If there is one thing the people of Fiji do exceptionally well, it’s knowing how to kick back, oftentimes facilitated by the traditional national drink, kava. Despite the organic beverage’s calming effects, partaking by way of a traditional ceremony is pure cultural engagement.

Purposely marooned at the secluded Blue Lagoon Beach Resort on Nacula Island in Fiji, afternoons can idly be spent soaking up the beauty of this South Seas paradise, but come evening it’s time for a little taste of Fijian tradition. The popularity of kava as a mild narcotic with sedative properties may be linked to why the entire country seems so happy and stress free. 

Chillin’ With The Boys In The Band

Kava in Fiji

Making Kava | Photo: Steve Leland

Seated on a bamboo mat huddled around the resort’s three musicians, the communal affair starts with an introduction of each other as Joe, the de facto leader of the village starts potion preparation. He spoons the dried, pounded and powdered root of the Yaqona plant into a silk bag, placing it in water in the ceremonial bowl called a tenoa. As he soaks and squeezes the cloth, the beverage takes on not only the look of muddy water, but somewhat the taste as well. Slightly bitter, I’d say it most likely is an acquired taste!

Before being consumed individually by guests, the first drink is offered to the chief of the village. Spooned into coconut shells, the drink is passed to each guest one at a time. Before accepting the cup, a clap with cupped hands is given followed by belting out a gutsy “Bula”. You can ask for a low tide (half cup) or a high tide (full cup) but the ritual demands that you drink it all in one go, no sipping. After finishing your cup, three more hollowed hand claps are given and the process moves on to the next person.

When asked if he drinks kava everyday, Frazier a quiet local villager says “I used to, but I’ve taken a three month break. I just wasn’t getting much work done”.  It would be safe to say that observing him consume kava over the course of three nights he is back to the habit!

After everyone has taken a “high tide”, a short break is taken to allow for some idle conversation. After the second round of clapping, drinking, loud bulas and even more clapping, relaxation sets in and the conversation quiets down. Unlike alcohol, the more kava you drink the quieter you become. “After eight or ten rounds you can pretty much be assured that you will spend the night in a deep sleep”, says Micale. “ Maybe even the next morning.”  Belonging to the family of pepper plants, the drink will leave a slight numbing feeling on the tongue and after two or three servings the brain may numb down and settles into a subtle stupor as well.
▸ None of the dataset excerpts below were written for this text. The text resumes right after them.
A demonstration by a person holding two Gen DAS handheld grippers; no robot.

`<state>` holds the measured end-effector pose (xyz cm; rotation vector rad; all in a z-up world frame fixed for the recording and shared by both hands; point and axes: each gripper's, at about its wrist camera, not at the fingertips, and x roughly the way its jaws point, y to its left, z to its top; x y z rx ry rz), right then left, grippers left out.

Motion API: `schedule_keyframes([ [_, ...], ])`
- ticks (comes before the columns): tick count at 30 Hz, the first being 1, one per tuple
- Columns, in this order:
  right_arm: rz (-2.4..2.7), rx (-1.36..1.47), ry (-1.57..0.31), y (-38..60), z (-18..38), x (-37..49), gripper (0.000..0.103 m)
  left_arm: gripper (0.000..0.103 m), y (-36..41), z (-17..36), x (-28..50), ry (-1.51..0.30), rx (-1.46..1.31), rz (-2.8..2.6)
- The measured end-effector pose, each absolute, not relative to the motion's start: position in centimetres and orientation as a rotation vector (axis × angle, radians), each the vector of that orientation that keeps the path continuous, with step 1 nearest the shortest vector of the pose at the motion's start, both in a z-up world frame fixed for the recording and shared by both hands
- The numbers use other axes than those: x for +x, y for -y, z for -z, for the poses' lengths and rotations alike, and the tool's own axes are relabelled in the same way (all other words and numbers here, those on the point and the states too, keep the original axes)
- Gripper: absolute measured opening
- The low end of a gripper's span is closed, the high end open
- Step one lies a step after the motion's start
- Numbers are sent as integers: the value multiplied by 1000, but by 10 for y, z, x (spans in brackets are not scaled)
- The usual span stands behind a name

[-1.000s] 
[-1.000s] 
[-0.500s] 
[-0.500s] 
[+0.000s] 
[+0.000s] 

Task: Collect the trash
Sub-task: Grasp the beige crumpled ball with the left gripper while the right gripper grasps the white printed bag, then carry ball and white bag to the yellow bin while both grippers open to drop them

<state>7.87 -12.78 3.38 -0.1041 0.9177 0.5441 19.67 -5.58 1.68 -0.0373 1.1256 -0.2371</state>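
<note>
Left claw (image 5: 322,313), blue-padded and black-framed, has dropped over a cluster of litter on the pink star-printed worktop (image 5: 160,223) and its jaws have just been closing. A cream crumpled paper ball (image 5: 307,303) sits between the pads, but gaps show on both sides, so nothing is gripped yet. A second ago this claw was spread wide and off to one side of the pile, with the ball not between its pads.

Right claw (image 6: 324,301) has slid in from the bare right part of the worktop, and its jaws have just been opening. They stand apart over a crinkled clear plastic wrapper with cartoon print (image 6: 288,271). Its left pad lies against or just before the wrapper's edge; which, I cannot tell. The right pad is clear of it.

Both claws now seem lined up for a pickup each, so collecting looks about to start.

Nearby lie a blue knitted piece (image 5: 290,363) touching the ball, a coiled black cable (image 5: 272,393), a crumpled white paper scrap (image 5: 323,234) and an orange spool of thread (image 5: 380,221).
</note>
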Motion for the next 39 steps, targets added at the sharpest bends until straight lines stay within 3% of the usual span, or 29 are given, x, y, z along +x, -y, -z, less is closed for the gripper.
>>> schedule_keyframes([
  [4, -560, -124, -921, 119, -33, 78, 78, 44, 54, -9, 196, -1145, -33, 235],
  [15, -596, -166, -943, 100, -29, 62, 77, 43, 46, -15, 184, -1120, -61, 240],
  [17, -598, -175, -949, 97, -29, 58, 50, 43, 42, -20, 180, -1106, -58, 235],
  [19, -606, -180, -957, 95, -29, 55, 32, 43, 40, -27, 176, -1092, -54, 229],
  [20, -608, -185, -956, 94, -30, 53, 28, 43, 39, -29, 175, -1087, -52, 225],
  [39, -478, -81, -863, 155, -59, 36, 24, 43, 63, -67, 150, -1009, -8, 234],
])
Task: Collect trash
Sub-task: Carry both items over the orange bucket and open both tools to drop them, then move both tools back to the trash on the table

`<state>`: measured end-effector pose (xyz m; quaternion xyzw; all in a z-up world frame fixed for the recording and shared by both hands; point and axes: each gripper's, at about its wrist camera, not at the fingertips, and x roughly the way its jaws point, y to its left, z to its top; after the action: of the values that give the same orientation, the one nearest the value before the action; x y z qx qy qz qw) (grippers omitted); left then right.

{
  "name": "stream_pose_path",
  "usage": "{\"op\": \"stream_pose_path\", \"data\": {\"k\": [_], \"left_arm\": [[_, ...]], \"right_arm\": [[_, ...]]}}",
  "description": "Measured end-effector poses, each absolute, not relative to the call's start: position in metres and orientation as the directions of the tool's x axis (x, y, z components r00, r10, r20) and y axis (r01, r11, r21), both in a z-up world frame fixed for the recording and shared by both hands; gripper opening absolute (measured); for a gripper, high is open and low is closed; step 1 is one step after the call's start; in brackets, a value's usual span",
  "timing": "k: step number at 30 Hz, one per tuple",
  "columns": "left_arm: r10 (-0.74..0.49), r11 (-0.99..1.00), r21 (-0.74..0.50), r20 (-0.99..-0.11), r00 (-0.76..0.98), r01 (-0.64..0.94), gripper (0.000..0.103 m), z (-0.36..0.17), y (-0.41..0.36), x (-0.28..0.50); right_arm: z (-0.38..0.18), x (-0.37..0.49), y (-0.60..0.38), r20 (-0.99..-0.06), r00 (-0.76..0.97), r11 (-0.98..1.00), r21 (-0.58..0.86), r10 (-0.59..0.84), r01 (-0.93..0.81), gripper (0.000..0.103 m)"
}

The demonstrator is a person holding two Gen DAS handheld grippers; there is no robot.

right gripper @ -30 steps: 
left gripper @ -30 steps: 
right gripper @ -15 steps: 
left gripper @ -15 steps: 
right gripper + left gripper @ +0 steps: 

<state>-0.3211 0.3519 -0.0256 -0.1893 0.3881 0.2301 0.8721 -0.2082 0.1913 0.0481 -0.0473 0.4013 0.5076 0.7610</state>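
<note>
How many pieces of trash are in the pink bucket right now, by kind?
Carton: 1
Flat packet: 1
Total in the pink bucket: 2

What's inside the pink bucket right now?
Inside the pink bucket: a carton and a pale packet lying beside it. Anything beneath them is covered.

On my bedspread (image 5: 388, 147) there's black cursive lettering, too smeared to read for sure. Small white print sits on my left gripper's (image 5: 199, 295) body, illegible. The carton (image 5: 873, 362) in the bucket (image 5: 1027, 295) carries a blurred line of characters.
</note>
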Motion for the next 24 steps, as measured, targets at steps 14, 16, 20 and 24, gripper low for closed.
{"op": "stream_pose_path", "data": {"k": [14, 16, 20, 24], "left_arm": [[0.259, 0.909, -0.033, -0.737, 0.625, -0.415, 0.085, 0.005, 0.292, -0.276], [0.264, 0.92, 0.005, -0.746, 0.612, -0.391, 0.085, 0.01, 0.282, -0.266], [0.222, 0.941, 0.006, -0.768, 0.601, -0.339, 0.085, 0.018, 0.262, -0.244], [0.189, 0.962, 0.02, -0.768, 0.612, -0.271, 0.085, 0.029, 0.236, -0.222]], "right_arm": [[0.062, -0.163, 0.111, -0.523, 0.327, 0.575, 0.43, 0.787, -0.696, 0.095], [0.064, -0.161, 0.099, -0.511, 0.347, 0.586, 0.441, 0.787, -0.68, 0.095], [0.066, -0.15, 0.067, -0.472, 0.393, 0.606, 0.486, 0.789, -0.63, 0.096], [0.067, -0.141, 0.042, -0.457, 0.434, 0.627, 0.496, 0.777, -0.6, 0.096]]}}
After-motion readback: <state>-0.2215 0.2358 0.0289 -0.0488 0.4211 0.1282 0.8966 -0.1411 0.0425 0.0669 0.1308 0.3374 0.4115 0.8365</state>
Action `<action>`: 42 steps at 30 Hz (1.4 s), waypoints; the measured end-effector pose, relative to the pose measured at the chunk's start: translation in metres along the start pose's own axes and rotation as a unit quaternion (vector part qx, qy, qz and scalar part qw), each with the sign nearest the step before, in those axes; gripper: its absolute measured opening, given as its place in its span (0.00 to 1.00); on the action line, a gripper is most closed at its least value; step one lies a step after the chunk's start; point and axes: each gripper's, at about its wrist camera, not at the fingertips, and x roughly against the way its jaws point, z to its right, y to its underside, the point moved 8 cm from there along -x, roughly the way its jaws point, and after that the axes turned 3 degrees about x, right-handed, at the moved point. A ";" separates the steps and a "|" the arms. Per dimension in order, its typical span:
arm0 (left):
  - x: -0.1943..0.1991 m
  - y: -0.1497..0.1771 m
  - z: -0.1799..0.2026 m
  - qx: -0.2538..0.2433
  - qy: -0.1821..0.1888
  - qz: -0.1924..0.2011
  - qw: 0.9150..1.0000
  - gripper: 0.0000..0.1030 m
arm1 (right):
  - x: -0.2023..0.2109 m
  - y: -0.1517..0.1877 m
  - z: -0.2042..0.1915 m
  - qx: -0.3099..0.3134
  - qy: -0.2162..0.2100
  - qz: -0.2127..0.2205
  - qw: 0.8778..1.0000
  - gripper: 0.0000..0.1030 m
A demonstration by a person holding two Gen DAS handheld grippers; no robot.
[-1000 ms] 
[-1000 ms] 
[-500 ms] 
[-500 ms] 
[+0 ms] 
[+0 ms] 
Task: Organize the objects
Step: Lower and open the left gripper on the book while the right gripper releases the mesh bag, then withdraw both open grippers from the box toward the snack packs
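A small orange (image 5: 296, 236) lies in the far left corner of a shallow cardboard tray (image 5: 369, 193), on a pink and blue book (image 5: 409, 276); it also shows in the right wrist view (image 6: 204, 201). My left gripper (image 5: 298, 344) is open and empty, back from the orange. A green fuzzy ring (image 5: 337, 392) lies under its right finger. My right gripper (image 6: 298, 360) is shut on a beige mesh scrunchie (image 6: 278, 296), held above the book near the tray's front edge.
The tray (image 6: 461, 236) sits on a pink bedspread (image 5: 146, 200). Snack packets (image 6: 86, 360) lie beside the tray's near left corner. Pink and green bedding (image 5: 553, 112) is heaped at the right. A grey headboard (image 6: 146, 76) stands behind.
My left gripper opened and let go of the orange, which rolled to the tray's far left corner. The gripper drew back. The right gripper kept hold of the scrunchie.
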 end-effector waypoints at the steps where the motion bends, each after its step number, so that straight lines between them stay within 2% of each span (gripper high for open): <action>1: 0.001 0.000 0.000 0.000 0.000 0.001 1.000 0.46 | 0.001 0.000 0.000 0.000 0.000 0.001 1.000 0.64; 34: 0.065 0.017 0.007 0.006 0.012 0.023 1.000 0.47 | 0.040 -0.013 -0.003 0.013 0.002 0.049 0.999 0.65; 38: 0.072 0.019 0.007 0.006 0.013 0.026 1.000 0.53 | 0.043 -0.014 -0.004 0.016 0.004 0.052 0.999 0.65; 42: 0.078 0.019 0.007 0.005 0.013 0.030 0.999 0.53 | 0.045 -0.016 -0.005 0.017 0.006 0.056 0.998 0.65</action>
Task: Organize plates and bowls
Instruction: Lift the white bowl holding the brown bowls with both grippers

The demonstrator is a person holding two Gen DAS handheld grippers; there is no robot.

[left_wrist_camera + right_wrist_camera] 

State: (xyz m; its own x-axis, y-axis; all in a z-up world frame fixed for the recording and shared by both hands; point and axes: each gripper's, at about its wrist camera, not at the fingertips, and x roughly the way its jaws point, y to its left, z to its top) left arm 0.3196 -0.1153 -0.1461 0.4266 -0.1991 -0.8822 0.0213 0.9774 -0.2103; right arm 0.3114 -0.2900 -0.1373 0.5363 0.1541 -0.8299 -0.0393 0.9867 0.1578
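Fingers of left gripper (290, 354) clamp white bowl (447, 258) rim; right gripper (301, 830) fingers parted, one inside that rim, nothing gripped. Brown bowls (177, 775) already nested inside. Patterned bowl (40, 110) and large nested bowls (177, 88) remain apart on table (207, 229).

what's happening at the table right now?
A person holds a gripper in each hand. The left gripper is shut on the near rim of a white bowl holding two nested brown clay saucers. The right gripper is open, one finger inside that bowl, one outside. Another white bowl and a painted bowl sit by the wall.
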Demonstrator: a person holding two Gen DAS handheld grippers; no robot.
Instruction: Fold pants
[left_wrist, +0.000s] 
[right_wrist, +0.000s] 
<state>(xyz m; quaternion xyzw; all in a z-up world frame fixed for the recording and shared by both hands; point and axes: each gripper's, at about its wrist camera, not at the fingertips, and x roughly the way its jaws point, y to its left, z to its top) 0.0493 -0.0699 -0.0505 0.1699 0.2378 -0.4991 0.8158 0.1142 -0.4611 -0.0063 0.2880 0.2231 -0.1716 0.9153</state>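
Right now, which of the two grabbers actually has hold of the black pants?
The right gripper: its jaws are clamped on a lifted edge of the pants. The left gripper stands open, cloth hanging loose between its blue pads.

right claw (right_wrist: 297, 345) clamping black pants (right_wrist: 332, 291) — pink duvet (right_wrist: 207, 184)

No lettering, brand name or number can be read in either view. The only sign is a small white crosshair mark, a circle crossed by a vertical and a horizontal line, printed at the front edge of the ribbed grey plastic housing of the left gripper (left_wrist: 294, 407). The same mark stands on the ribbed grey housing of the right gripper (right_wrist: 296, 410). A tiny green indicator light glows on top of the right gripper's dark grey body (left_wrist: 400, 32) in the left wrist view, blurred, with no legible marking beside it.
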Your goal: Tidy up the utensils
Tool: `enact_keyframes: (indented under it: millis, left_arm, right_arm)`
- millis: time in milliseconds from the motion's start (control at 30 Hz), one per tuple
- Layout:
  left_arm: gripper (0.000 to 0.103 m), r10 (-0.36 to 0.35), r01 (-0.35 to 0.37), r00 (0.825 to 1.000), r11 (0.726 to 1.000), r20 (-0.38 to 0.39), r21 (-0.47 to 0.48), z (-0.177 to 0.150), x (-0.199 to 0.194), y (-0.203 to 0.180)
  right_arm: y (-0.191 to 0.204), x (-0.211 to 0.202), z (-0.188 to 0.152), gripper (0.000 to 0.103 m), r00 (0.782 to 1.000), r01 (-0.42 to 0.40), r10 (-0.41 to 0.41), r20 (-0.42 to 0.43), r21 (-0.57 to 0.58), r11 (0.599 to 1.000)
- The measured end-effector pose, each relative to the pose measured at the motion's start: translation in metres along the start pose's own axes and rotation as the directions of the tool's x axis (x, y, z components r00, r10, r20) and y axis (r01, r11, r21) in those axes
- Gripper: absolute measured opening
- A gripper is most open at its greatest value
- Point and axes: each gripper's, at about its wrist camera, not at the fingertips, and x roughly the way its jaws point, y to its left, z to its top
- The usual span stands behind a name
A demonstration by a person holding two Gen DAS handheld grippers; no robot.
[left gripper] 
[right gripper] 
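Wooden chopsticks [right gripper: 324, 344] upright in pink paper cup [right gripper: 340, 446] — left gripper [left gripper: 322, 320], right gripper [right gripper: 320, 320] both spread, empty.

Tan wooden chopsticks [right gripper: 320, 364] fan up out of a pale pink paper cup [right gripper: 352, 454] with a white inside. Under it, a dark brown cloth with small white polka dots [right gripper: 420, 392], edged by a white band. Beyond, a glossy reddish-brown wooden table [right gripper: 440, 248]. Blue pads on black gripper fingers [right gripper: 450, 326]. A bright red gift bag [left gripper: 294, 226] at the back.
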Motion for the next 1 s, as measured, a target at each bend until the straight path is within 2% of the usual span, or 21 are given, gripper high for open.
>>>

Kava Root: A Village Tradition

The tradition of kava runs deep in Fiji and when visiting any village it is customary to present a ribbon tied bunch of Yaqona to the village chief or elder as a gift. Women should always wear a sulu (sarong) and men should dress respectful as well. No hats should be worn and everyone remains seated during the ceremony. 

Although the inclination may be to simply relax, there is plenty of action thrills that Fiji can offer to visitors. Surfing, paddle boarding, hiking, and fishing fill in leisure time but a couple of drinks of kava along with the “bula” spirit of smiles and hospitality provide an island time license to chill.